The Appearance of the Cornish Rex Cat
The physical appearance of the Cornish Rex is unique and a little disconcerting the first time you see one. They`re tall and slender, a little like the Siamese, and have a dainty appearance. Even so, they are strong and well muscled. The power in their legs allows them to leap to astonishing heights. The body itself flows from head to tail.
The ears are rather large and placed on top of the head. The eyes are oval and have a slight upward slant. This, combined with the triangular head, gives the cat an exotic appearance. The body temperature of the Cornish Rex is also higher than would be considered normal for most cats.
But the thing that defines the Cornish Rex is the coat. The coat is short and curly, with even the whiskers and eyebrows having significant curl. There are no guard hairs at all on this breed of cat, so the Cornish Rex is usually soft to the touch. Because of the lack of guard hairs, the coat doesn`t require much in the way of grooming. The coat may be of any color and pattern.
The Personality of the Cornish Rex Cat
If your looking for a cat that is unreserved, friendly, and intelligent, the Cornish Rex might be for you. These unique cats have an almost fanatical need to be the center of attention. Sometimes called the Velcro cat for its need to near people, the Cornish Rex isn`t as independent as some other breeds. They don`t like to be left alone, so this isn`t a good pet for people who are gone twelve hours a day.
The Cornish Rex is full of energy and loves to play games. This is a cat that will love being taught to fetch and will even roughhouse with children to some extent. As long as they can have positive attention, this cat breed will do almost anything and are the entertainers of the cat world. They tend to be excellent with children and adapt well to most situations.
For all that it loves to communicate, the Cornish Rex isn`t a vocal breed. Instead, this cat will get his message across with body language and friendly antics. They use their tail, ears, and paws to tell their story, so watch your feline friend closely if you choose one of these cats.
Known Health Issues of the Cornish Rex
The Cornish Rex has very few genetic health issues, none of them serious. This is a hardy breed that generally enjoys good health. It should be noted, however, that they do have very short hair and have no guard hairs. This means they`re not suitable for colder climates and generally benefit from a cat sweater. You should also clean the ears and between the toes as these areas tend to get greasy.
Is the Cornish Rex Hypoallergenic?
This question comes up a lot, mostly because there are some dog breeds (Poodles among them) with curly hair that does not shed. These dogs are generally considered hypoallergenic as their coat minimizes the risk of allergic reaction. But a cat is not a dog, even though the thought in the 1950s was that the Cornish Rex would turn out to be hypoallergenic.
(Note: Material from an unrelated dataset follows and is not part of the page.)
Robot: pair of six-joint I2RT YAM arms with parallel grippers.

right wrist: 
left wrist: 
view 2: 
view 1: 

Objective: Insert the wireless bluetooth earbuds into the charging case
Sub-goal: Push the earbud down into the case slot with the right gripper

The problem is root of allergies. In dogs, it's usually the dander. So if the hair doesn't fall out, there's no dander on the couch to cause a reaction. With cats, however, the reaction is typically to the protein Fel D1 (which dogs don't have). This protein is present in the skin, dander, saliva, and urine of cats, including the Cornish Rex. To state it simply, coat type has no impact on allergies, so the Cornish Rex is not hypoallergenic.
The Cornish Rex may not be considered hypoallergenic, but it's still a wonderful and loving companion. These sweet natured felines make excellent pets for many families around the world.